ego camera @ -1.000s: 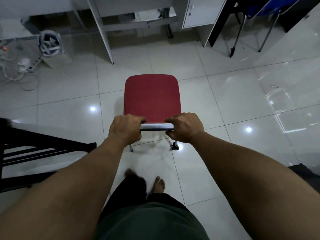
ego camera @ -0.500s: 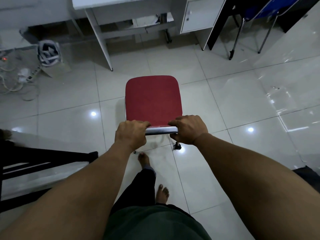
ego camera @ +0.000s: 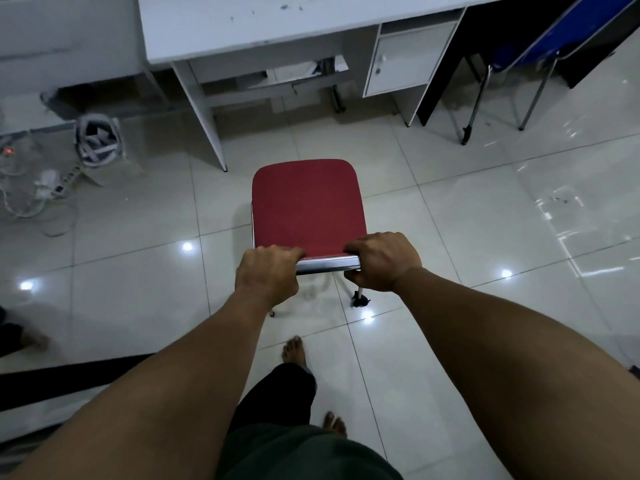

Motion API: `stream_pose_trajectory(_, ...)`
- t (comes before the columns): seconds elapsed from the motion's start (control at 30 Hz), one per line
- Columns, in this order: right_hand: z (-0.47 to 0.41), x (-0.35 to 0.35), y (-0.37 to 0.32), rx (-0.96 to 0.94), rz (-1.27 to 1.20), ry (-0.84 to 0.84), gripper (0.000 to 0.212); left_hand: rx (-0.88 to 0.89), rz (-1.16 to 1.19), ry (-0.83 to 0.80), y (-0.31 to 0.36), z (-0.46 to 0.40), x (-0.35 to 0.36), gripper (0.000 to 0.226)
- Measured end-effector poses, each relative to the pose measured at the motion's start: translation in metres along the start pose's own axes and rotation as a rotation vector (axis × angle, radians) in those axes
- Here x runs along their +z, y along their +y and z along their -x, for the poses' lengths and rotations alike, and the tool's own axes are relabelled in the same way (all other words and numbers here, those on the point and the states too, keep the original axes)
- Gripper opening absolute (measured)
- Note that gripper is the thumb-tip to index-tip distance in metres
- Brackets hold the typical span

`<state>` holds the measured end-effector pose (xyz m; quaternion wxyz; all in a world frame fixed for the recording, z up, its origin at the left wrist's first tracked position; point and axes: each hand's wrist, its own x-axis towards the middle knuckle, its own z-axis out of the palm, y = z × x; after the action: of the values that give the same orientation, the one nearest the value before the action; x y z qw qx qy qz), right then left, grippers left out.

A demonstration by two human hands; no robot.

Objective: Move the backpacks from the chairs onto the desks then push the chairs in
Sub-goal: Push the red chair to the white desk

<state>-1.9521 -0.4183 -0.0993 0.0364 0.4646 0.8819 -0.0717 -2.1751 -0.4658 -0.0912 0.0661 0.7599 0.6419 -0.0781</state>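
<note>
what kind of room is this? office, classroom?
Likely a small office or study room, indoors on glossy tile. Cues: a white desk with a cupboard unit, a red chair and a blue chair with metal legs, and a power strip with cables on the floor.

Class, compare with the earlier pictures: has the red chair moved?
Yes. The red chair, gripped by the left hand and right hand, has moved forward toward the white desk; less floor separates them now.
</note>
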Motion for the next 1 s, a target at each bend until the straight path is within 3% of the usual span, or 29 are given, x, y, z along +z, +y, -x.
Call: stream_pose_trajectory(1.0, -0.216, -0.039, 0.127, -0.078, 0.020, -0.029, 0.031, -0.064, 0.017, 0.005, -0.053, -0.226, -0.039, 0.040)
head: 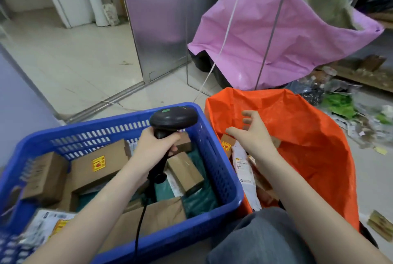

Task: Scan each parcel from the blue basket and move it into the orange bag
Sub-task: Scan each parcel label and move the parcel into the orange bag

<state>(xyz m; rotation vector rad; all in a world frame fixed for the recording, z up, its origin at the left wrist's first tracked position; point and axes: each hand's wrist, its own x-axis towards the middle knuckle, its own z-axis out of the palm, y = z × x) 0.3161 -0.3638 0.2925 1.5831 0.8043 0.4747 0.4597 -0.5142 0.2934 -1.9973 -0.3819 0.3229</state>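
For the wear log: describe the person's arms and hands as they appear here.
Both forearms are bare, with no sleeve in view. The left hand and right hand wear no gloves, rings, watch or bands that show. Grey trousers cover the lap.

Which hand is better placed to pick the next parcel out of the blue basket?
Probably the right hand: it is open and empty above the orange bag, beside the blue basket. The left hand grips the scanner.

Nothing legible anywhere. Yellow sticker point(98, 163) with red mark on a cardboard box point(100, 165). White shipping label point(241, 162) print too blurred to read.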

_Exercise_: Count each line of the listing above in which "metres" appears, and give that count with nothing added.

_Task response_: 2